Within the data that follows, how many lines carry the string "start"? Give the number alone.

□ □ □

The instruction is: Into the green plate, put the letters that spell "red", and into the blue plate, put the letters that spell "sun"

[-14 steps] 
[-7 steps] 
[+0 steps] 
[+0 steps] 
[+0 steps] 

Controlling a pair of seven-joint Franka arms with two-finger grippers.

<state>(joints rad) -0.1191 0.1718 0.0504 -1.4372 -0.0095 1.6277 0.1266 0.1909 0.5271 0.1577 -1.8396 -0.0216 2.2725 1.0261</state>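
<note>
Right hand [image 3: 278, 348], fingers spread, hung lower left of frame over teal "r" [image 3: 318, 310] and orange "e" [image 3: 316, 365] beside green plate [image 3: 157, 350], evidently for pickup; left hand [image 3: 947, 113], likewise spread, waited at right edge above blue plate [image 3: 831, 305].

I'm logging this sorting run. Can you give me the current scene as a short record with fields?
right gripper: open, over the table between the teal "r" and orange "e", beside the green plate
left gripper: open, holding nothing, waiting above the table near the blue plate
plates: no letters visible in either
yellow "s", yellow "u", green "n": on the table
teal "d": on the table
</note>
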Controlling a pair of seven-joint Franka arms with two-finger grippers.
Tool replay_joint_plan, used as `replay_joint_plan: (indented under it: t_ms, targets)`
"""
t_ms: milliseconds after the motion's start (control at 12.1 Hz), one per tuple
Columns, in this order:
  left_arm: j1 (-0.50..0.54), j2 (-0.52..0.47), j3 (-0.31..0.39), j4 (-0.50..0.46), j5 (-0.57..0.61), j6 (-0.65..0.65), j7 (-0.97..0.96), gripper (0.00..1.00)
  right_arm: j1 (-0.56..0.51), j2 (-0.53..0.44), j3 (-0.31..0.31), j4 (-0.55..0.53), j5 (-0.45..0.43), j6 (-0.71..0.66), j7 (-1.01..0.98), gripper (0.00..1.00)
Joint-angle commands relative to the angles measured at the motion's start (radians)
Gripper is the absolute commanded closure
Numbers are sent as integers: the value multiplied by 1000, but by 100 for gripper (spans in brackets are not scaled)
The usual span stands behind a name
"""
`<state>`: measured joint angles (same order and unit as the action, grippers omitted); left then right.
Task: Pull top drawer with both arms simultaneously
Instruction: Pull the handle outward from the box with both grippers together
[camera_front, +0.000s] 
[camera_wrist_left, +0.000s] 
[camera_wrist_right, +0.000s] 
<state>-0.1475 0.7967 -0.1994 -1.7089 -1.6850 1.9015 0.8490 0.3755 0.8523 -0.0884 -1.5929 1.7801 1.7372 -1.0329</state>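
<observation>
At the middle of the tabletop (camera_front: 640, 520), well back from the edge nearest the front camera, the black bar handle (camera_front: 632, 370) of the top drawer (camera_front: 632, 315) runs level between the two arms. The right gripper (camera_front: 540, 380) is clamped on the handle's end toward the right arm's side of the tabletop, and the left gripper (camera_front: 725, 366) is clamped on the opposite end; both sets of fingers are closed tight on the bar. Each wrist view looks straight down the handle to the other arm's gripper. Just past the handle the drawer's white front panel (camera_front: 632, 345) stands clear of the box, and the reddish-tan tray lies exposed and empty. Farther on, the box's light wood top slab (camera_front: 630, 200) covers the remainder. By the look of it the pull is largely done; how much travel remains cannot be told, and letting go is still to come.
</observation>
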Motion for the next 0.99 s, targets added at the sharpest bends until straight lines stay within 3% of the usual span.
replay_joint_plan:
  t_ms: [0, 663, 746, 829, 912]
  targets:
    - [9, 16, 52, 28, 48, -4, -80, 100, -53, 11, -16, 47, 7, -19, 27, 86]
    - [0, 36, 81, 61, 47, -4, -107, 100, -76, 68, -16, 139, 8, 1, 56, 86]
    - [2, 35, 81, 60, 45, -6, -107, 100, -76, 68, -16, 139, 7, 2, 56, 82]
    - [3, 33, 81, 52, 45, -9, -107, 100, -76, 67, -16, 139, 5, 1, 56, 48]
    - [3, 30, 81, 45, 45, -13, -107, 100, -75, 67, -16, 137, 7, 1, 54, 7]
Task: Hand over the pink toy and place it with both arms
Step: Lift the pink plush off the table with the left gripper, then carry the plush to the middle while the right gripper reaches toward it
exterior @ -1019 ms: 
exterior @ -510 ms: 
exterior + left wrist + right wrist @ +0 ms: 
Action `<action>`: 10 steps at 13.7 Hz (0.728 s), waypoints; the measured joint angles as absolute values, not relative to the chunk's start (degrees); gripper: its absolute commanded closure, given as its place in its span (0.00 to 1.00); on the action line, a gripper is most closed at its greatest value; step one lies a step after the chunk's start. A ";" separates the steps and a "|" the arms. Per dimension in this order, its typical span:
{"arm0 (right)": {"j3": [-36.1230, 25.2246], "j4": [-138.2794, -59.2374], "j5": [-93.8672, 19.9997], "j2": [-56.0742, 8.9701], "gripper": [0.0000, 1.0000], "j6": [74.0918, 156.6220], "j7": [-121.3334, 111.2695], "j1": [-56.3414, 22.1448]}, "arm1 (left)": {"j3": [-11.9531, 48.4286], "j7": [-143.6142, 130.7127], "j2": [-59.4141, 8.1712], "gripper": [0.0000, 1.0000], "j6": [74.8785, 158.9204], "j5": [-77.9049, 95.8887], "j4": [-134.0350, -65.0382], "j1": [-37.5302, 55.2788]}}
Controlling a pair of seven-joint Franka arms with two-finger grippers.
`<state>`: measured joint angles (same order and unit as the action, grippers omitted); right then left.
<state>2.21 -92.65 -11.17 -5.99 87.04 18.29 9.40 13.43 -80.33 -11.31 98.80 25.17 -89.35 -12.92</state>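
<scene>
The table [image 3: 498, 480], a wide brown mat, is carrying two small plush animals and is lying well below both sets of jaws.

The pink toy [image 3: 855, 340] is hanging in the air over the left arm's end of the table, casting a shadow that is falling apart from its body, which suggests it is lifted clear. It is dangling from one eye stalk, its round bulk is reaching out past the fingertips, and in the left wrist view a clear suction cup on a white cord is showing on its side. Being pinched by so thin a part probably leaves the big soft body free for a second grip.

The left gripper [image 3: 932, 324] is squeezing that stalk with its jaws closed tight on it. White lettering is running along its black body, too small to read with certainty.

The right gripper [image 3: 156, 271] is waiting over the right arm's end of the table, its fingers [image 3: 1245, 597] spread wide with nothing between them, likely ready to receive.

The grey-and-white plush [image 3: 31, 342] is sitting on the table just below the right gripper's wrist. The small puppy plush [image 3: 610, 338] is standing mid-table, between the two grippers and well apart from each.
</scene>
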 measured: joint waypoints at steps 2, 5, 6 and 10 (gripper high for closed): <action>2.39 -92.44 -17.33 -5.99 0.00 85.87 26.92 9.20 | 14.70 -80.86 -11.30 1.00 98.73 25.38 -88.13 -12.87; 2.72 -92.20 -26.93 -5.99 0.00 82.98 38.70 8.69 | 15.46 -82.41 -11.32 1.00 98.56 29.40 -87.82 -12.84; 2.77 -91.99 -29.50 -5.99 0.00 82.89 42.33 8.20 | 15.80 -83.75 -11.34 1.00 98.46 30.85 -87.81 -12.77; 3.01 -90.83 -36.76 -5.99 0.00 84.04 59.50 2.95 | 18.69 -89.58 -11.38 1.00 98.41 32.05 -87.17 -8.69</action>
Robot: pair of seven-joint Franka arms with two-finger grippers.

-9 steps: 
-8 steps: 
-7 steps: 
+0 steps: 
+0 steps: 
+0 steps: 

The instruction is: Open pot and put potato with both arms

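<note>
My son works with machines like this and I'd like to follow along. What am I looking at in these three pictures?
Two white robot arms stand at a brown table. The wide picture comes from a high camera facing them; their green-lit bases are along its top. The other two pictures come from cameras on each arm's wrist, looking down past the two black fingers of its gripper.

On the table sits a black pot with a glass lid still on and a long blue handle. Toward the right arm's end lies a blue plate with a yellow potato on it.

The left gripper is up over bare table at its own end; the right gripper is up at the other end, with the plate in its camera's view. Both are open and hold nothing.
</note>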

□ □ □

_REPLY TO THE EXERCISE_: 3